We compared the annual variation of TWSC with reservoir water storage, total water consumption, industrial water consumption, agricultural water consumption, domestic water consumption, and TWSCh and calculated the correlation coefficients between TWSC and six human factors in Sichuan during 2003~2020 (Figure 10). From Figure 10a,b, reservoir water storage was strongly correlated with TWSC in Sichuan (0.82). Previous studies [53,54,55] indicated that when large-scale reservoirs are operated, TWSC in the region where the reservoir is located and the surrounding regions has a significant influence. Since 1996, China has implemented the West–East Power Transmission Strategy. In Sichuan, a large number of hydropower stations have been built on the main streams of the Jinsha, Yalong and Min Rivers. Particularly, a series of large-scale hydropower stations represented by Xiangjiaba and Xiluodu have been put into operation one after another since 2014. The installed capacity of hydropower stations under construction and already under construction has increased from 16.3 million kW in 2003 to 101.74 million kW in 2017, an increase of more than six times [56]. Sichuan has become the largest hydropower base in China [56,57]. The large-scale water storage, flood discharge, and power generation activities cause drastic changes in the reservoir storage, which inevitably have a significant influence on TWSC in Sichuan [58].

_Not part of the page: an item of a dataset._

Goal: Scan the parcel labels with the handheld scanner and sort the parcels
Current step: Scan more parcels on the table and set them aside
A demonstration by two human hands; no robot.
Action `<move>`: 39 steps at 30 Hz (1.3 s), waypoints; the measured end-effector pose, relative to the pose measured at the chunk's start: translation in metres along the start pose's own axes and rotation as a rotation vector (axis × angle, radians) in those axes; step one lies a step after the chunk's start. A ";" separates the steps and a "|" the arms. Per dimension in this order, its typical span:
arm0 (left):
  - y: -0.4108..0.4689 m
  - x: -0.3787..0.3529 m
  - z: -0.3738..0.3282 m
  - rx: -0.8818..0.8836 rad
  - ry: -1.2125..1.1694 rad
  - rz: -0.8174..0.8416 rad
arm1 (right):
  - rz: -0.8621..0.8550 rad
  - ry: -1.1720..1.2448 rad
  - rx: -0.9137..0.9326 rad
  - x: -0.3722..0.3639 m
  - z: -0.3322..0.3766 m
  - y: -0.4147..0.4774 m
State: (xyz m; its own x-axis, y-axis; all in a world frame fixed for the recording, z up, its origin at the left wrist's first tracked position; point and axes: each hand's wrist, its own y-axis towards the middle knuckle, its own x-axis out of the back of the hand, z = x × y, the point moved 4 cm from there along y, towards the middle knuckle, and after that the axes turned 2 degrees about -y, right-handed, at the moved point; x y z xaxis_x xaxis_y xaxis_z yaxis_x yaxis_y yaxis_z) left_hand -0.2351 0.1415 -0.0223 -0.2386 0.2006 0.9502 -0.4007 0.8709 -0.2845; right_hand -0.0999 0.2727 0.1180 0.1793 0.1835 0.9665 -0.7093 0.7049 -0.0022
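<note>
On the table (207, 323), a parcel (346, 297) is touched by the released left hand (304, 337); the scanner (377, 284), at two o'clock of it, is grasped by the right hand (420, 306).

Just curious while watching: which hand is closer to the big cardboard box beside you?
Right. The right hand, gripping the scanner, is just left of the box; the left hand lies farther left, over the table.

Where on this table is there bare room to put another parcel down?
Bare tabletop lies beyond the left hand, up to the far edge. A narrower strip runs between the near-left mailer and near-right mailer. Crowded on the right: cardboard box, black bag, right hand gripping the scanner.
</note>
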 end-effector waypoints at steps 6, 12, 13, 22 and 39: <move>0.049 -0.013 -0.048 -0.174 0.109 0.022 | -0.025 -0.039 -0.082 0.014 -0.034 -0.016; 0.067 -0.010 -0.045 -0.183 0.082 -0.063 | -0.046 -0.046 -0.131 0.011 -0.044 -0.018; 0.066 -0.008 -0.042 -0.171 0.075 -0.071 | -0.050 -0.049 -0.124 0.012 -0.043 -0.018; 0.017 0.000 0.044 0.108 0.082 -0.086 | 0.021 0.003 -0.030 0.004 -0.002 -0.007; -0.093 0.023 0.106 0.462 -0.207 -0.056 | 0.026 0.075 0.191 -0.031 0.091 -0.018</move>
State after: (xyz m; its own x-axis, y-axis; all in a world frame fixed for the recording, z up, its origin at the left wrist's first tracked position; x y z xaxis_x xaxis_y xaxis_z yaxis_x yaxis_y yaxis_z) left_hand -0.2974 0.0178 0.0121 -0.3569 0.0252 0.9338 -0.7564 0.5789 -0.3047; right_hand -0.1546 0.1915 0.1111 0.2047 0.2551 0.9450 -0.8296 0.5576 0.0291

In addition to reservoir storage, human-related water consumption also had a significant influence on TWSC because Sichuan is one of the most populous provinces in China. As of 1 November 2020, the permanent population of Sichuan was 83.67 million. Sichuan is a traditional agricultural province, and is also an industrial base with the most complete industrial categories and the most advantageous products in western China [59,60]. Therefore, the construction of the national economy and human life in Sichuan require a lot of water resources. From Figure 10d,f,h,i, TWSC had a significant correlation with total water consumption (0.63), industrial (−0.80), agricultural (0.76), and domestic water consumption (0.76). This suggests that only the industrial water consumption was negatively correlated with TWSC because the more industrial water consumption is mused, the greater reduction in TWSC. Agricultural production and domestic drainage lead to the growth of soil water and groundwater storage, so it causes an increase in TWSC [61,62]. We also calculated the correlation coefficient between TWSC and human-induced TWSC (TWSCh). From Figure 9, there was a strong positive correlation between TWSC and TWSCh. Comparing Figure 8h and Figure 9, TWSC and TWSCh (0.81) were more strongly correlated than TWSC and TWSCh (0.55).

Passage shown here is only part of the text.